The word "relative" occurs in some of the lines below; copy each of those lines.

Dataset excerpts
>>>>

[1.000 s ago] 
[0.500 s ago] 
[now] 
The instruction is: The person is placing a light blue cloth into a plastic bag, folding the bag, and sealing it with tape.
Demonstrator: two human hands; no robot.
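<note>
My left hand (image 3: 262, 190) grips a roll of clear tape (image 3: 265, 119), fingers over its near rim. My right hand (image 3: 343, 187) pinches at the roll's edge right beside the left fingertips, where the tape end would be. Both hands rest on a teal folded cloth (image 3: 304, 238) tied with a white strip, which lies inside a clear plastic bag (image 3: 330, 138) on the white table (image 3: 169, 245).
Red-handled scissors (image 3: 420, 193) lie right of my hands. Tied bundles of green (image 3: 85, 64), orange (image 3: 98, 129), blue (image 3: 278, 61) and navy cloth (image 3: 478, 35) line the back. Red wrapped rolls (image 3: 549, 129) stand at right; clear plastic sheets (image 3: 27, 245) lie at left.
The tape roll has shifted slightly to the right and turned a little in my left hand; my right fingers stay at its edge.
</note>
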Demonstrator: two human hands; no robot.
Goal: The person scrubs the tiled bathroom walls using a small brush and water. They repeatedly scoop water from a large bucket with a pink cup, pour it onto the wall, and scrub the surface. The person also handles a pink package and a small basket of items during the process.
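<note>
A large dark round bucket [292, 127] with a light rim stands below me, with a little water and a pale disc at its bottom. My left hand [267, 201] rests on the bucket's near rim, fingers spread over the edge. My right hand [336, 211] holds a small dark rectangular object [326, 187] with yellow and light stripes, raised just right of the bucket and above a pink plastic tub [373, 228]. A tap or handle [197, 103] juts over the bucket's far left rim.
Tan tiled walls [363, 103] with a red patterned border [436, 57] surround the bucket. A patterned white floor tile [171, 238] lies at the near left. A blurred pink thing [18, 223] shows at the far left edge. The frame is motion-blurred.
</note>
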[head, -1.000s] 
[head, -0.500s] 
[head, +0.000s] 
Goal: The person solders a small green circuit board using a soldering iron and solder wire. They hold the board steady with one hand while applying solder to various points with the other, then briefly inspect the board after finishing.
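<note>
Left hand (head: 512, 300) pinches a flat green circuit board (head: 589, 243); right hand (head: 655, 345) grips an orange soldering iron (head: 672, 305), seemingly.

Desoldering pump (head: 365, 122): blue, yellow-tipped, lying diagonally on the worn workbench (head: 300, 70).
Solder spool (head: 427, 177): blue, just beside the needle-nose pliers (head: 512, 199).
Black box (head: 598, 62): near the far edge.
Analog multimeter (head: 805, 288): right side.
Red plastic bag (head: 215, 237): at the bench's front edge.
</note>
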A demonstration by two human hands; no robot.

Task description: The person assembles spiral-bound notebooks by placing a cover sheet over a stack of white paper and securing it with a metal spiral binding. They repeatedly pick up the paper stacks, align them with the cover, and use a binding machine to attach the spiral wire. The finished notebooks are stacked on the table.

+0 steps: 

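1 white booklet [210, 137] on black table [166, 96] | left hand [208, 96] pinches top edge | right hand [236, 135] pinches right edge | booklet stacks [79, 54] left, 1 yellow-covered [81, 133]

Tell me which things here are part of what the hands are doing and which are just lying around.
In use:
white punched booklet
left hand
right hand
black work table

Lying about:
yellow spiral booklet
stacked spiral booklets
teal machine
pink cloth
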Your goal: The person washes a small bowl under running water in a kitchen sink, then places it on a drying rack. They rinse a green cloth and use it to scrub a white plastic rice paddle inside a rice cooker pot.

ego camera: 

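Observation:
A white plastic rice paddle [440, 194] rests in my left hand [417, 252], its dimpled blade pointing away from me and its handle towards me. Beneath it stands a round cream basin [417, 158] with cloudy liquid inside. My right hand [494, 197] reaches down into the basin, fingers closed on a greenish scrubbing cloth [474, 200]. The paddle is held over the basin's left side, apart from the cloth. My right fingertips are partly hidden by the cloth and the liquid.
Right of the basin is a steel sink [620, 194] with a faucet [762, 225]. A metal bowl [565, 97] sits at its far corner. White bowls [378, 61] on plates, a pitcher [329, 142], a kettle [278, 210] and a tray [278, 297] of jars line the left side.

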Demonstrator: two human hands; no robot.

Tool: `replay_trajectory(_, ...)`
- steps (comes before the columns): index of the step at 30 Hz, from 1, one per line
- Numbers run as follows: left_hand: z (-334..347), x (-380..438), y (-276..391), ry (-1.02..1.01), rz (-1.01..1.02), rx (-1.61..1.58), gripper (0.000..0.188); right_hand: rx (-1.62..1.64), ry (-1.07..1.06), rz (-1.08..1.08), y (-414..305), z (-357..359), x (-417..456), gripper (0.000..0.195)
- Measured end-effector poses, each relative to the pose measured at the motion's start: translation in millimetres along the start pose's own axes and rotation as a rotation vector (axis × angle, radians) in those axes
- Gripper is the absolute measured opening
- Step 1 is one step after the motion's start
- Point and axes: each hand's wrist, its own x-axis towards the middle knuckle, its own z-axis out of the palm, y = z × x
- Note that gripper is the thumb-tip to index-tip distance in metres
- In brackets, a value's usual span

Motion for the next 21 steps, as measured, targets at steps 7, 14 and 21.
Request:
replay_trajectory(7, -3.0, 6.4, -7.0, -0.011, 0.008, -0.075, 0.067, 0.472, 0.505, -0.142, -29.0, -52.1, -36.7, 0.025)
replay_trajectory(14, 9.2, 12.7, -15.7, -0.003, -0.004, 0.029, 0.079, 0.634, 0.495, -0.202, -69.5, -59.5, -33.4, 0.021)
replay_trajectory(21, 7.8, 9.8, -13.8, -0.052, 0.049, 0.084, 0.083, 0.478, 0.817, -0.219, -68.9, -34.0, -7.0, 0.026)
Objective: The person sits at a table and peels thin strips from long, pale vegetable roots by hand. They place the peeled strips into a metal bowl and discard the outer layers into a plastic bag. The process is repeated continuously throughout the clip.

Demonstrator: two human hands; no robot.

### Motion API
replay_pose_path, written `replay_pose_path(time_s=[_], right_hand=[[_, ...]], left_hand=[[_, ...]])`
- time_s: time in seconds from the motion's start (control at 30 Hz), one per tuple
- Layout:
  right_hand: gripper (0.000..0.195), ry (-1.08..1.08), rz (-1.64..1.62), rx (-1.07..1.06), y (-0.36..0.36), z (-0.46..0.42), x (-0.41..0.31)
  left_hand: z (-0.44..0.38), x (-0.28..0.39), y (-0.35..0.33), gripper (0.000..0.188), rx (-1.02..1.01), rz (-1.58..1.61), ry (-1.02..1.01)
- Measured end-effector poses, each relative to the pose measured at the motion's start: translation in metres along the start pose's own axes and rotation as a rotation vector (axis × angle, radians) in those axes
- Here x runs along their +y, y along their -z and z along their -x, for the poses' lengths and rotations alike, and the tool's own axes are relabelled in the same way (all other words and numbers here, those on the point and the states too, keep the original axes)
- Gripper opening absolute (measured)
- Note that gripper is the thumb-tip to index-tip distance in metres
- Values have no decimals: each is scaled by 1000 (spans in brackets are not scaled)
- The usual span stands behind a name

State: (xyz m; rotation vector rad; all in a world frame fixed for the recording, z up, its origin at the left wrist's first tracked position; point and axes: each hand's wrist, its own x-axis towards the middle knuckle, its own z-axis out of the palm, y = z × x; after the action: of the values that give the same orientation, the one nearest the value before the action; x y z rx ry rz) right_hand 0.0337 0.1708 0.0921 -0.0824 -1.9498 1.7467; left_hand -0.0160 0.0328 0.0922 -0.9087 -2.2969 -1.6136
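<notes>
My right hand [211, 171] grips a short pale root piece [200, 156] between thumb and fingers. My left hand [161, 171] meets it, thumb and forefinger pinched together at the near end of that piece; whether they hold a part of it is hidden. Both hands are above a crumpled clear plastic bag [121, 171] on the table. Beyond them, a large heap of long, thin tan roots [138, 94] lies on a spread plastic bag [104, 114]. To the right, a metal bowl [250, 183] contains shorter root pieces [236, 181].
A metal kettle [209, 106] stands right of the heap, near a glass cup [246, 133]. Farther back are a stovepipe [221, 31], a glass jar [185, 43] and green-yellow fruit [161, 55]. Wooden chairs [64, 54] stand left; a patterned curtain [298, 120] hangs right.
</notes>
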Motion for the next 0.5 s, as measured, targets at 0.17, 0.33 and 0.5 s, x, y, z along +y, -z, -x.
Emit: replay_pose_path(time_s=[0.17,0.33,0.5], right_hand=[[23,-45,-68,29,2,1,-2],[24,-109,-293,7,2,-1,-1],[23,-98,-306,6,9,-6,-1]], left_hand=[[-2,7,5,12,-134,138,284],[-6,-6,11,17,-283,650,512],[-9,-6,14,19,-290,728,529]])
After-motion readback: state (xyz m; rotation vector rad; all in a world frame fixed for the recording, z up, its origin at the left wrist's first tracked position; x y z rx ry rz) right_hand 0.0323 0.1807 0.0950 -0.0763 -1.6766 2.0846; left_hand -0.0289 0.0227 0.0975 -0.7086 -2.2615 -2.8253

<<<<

COMPLETED TASK:
- Measured end-effector poses, each relative to the pose measured at the motion's start: translation in millimetres along the start pose's own axes and rotation as a rotation vector (axis × angle, radians) in those axes
- Measured end-effector poses, each relative to the pose measured at the motion's start: translation in metres along the start pose's own axes and rotation as a rotation vector (axis × angle, radians) in those axes

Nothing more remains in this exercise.